Exercise directions:
Only those lines in the data below from the line containing "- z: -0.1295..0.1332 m" through the line containing "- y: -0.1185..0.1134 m", both included, should be restated word for word.

Information provided:
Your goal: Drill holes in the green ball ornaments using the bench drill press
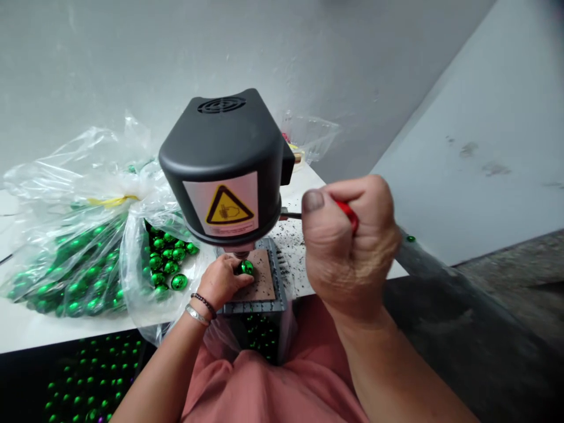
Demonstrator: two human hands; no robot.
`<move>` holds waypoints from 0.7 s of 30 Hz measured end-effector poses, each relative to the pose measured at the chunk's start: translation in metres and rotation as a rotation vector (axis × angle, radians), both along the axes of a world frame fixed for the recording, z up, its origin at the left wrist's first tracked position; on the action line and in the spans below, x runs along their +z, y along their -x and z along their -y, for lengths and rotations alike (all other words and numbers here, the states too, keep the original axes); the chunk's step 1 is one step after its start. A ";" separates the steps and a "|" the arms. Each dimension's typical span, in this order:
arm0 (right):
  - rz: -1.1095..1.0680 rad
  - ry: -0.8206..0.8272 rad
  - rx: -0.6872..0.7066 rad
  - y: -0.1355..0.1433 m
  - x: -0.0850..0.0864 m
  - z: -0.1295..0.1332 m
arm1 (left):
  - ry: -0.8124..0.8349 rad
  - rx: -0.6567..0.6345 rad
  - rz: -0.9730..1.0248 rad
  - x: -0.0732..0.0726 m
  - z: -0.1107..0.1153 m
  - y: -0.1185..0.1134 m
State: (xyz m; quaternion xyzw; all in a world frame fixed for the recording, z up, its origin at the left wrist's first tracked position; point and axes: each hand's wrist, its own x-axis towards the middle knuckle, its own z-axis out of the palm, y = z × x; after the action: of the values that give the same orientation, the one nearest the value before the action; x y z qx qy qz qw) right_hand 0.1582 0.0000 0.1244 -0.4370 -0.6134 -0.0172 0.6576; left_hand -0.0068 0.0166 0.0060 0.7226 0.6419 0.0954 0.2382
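Observation:
My left hand [224, 279] pinches a shiny green ball [247, 267] on the brown board [263, 282] of a bench press. Directly above the ball is the press's black head [224, 158], which bears a yellow warning sign. My right hand [352, 247] is wrapped round the red knob [348, 214] of the press lever, to the right of the head. The lever's metal rod [291, 215] runs from the knob into the head. Part of the tool tip over the ball is hidden by the head and my fingers.
A torn clear plastic bag [110, 205] full of green balls lies on the white table at left. Loose green balls [178, 282] spill from its opening. Dark shavings [295, 264] litter the table right of the press. Below, a dark container [88, 376] holds many green balls.

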 end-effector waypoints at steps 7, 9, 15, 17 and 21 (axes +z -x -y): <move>0.147 -0.011 -0.079 -0.007 -0.016 0.018 | -0.015 -0.036 0.000 -0.005 0.001 0.003; 0.167 -0.014 -0.081 -0.008 -0.023 0.021 | -0.006 -0.040 0.027 -0.004 0.001 0.003; 0.186 -0.028 -0.005 -0.010 -0.047 0.024 | 0.006 -0.030 0.038 -0.001 0.002 0.001; 0.177 -0.036 0.002 -0.010 -0.051 0.024 | 0.018 -0.031 0.036 -0.001 0.002 0.001; 0.175 -0.064 0.015 -0.009 -0.057 0.022 | 0.035 -0.019 0.047 -0.002 0.003 0.001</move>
State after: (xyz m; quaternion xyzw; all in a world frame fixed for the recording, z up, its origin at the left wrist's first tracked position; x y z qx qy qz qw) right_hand 0.1670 -0.0224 0.0678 -0.4081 -0.6710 -0.0700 0.6151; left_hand -0.0080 0.0139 0.0039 0.7220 0.6309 0.0988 0.2666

Written answer:
  - z: -0.1295..0.1332 m
arm1 (left):
  - ry: -0.8124..0.8349 rad
  - rx: -0.6567..0.6345 rad
  - rz: -0.9730..1.0248 rad
  - x: -0.0732..0.0726 m
  - z: -0.1107..0.1153 m
  - y: -0.1185..0.1134 m

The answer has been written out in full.